Exercise description
Which lines of the entries below run from the one holding "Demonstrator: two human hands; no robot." to the one holding "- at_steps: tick", inclusive? Set down exactly those lines and no others.

═════ Data to examine ═════

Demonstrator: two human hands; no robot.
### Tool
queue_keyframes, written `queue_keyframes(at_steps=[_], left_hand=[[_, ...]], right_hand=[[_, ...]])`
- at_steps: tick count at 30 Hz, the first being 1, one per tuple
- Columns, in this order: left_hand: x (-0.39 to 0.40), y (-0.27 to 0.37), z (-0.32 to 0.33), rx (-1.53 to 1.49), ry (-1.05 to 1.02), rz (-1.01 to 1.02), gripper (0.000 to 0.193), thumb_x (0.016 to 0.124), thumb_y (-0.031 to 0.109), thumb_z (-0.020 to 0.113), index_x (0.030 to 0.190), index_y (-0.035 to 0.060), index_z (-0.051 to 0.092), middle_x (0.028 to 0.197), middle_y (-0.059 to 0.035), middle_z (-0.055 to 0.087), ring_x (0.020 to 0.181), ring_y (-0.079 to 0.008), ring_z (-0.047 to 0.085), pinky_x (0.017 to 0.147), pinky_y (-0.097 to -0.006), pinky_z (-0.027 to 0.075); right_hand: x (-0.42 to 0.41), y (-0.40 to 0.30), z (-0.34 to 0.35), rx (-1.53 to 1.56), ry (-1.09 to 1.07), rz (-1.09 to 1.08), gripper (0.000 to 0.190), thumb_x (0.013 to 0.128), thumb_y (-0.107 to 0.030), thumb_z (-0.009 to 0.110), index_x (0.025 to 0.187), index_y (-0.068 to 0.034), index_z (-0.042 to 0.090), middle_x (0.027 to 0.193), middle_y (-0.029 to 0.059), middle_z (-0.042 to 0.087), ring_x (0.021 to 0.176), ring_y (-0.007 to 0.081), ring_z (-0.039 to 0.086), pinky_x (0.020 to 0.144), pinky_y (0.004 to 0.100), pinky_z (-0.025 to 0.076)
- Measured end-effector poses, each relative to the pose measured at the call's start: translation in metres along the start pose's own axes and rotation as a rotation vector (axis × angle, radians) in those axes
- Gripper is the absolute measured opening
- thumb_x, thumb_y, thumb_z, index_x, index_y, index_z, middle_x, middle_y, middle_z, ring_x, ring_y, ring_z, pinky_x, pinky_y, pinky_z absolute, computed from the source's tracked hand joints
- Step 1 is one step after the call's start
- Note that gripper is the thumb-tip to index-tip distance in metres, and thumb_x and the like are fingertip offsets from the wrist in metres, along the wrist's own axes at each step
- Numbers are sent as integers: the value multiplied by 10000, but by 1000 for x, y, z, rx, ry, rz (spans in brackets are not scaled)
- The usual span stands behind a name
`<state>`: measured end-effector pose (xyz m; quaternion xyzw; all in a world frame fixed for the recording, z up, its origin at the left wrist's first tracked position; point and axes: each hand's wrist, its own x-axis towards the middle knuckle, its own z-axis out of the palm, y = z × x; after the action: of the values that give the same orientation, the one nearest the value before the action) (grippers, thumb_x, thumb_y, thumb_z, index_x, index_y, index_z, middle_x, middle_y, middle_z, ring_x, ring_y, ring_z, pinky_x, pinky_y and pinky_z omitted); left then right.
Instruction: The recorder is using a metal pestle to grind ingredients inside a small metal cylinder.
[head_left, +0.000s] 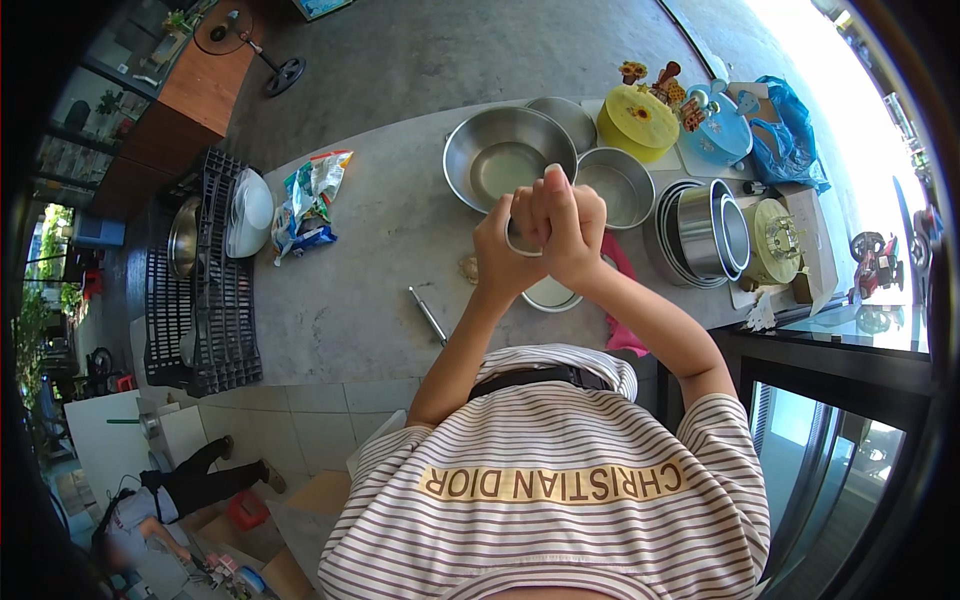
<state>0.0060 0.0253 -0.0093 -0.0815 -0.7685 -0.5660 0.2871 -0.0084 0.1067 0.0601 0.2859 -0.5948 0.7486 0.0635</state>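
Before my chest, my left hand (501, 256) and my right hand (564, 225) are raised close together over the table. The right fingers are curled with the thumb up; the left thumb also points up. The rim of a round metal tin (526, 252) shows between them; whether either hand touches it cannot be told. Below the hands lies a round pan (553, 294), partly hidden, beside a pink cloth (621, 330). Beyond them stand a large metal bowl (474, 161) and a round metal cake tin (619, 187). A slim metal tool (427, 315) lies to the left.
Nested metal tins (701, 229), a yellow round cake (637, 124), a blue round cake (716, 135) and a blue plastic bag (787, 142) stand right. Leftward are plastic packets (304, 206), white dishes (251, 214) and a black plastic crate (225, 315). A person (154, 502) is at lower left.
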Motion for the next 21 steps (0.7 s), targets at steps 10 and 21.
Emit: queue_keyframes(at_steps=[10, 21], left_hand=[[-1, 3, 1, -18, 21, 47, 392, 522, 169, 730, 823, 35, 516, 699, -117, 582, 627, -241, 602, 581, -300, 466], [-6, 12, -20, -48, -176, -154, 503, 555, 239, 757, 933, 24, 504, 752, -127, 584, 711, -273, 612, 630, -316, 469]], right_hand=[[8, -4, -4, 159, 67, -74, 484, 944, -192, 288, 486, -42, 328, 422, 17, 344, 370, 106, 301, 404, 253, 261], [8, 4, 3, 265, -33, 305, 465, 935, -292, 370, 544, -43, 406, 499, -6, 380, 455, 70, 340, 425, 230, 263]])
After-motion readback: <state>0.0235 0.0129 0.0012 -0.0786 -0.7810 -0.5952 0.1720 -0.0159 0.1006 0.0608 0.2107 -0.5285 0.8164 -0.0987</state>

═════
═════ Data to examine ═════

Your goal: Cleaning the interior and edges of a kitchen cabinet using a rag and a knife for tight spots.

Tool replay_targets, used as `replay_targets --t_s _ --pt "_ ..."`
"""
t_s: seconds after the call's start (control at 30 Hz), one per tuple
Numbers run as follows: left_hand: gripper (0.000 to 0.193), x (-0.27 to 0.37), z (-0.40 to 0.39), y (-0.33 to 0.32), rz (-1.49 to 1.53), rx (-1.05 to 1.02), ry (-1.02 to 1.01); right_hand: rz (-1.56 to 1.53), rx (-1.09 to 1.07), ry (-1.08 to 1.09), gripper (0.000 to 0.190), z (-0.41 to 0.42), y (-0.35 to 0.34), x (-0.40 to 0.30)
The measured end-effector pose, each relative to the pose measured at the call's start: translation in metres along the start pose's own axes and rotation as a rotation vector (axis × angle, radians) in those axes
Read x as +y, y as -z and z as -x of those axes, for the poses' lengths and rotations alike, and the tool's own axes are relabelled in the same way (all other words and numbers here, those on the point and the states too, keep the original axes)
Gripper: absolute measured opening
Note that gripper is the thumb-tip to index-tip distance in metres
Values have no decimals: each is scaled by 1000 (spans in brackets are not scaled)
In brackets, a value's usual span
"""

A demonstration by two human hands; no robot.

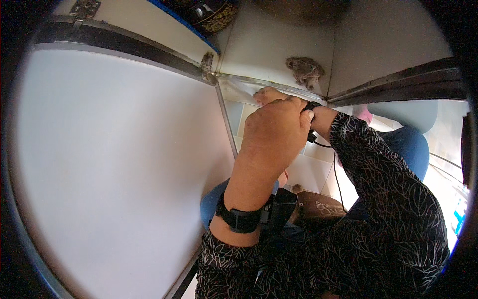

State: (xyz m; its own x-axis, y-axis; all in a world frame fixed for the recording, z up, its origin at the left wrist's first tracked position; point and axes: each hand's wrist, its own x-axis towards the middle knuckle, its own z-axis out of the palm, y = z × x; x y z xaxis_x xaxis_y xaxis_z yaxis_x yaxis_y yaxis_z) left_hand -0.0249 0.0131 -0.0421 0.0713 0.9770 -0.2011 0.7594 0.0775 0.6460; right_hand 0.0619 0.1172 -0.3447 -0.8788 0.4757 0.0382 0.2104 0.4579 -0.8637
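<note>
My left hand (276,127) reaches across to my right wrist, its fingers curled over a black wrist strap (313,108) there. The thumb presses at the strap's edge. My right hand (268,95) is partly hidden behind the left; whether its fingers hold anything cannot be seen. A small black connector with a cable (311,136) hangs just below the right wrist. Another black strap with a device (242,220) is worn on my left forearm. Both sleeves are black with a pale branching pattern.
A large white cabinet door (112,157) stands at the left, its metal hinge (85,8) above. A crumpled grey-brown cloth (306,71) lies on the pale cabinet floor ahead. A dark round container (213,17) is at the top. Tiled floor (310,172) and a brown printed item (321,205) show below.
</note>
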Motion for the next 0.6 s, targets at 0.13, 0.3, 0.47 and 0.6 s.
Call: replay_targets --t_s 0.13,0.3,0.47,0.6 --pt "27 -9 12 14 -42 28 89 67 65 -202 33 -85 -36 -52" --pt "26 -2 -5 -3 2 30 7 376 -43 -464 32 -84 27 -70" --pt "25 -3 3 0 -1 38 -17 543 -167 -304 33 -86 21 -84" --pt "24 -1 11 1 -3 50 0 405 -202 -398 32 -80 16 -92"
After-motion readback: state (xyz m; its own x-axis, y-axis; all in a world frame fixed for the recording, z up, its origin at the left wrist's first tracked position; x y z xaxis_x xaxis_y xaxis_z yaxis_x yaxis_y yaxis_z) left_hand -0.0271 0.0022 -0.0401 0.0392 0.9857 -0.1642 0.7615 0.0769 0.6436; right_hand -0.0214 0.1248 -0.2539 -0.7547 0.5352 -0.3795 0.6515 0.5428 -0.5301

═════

Reply
Demonstrator: two human hands; no robot.
### Tool
queue_keyframes, written `queue_keyframes(at_steps=[_], left_hand=[[_, ...]], right_hand=[[_, ...]])`
- at_steps: tick count at 30 Hz, the first being 1, one per tuple

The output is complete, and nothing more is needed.